### What you will do
If a line in the records below contains "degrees", copy that line.

Source material Start Marker

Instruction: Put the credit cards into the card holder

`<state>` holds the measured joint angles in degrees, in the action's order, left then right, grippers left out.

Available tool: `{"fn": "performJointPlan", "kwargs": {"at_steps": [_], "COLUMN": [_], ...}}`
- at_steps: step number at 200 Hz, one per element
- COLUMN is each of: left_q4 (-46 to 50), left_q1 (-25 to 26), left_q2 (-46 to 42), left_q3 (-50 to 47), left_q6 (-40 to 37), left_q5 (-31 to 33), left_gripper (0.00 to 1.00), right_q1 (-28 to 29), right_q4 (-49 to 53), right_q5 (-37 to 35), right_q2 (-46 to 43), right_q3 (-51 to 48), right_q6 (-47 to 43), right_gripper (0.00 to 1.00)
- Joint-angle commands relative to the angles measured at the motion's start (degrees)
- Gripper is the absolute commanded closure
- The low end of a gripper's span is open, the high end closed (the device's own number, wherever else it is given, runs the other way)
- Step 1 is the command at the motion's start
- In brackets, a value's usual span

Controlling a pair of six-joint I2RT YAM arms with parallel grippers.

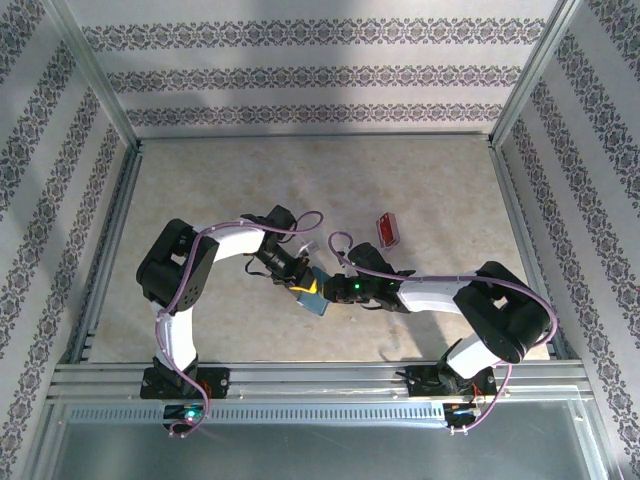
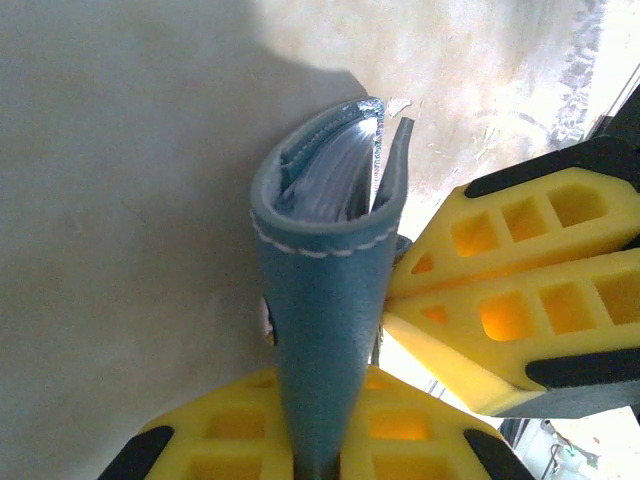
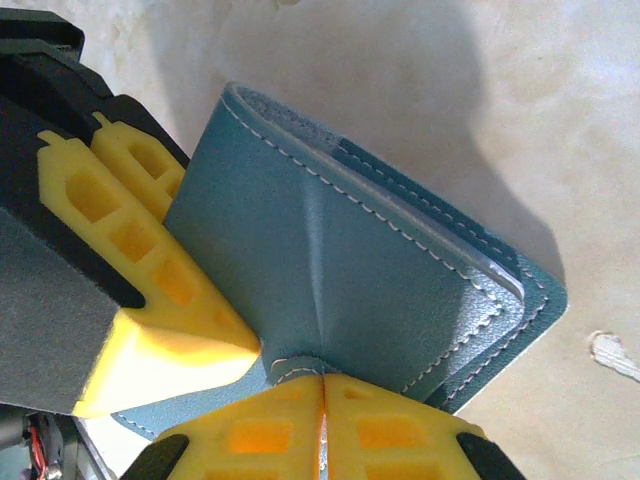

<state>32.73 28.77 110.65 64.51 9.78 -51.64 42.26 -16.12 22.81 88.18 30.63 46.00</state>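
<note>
Jaws on both arms pinch the folded card holder (image 1: 310,292) — a red card (image 1: 388,231) lies apart.

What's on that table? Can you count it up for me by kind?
Teal card holder: 1
Red credit card: 1 visible, possibly a stack
Robot arms: 2, the left gripper and right gripper both pinching the holder
Total: 4

Bright, even light on the surface (image 1: 420,180).
Glare whitens the left wrist view's right side; a soft shadow lies behind the card holder (image 3: 350,270).
</note>
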Motion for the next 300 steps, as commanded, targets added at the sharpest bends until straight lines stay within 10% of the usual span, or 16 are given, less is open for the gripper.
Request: {"fn": "performJointPlan", "kwargs": {"at_steps": [1,300], "left_q4": [-0.3,-0.65], "left_q1": [0.32,1.03], "left_q2": [3.02,2.57], "left_q3": [-0.7,-1.62], "left_q6": [0.77,2.51], "left_q5": [5.28,13.23], "left_gripper": [1.0,1.0], "right_q1": [1.29,0.96], "right_q4": [-4.7,-5.04], "right_q5": [0.91,-1.43], "right_q2": [1.07,0.66], "right_q3": [0.77,-1.01], "right_q6": [0.72,0.92], "right_gripper": [0.89,0.9]}}
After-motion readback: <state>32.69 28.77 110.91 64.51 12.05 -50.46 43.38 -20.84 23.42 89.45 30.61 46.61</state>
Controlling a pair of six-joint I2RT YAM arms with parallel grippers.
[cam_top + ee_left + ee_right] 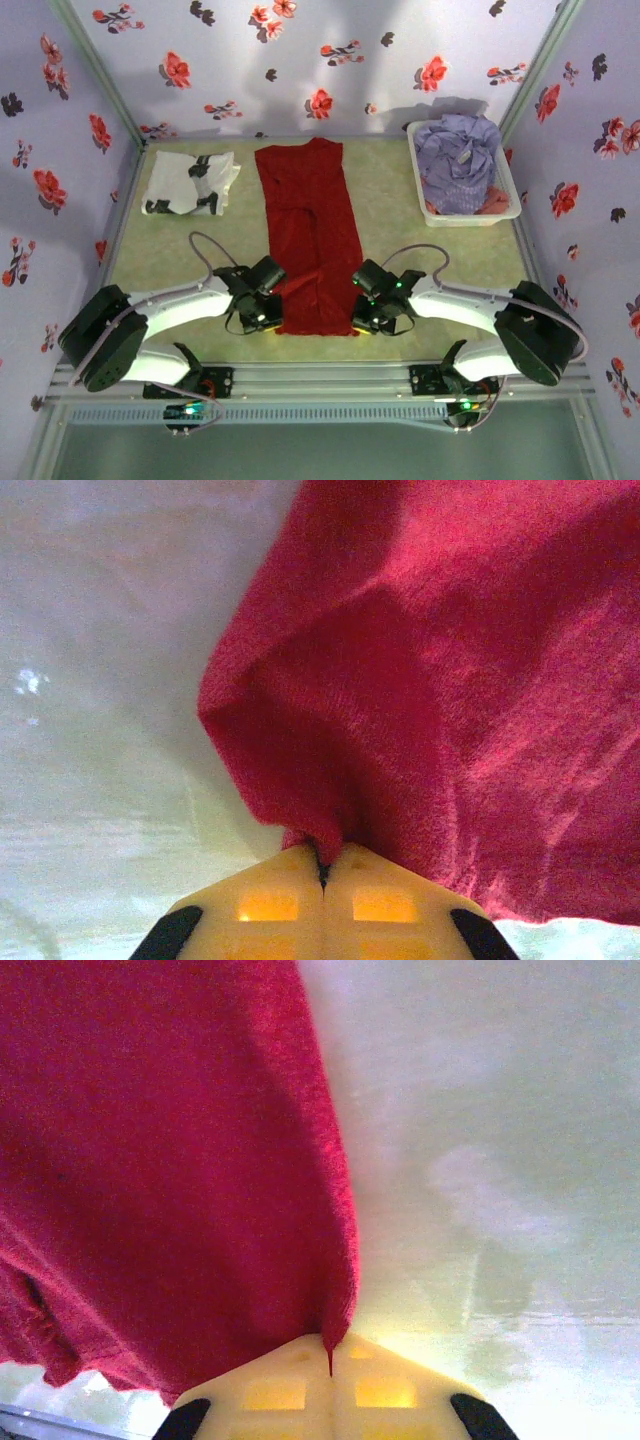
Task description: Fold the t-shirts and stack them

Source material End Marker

### Solution
`<state>` holds the measured joint angles in degrees, in the action's order, left then right, grippers left out.
- Joint-angle commands relative to the angles measured at the motion's start (degrees)

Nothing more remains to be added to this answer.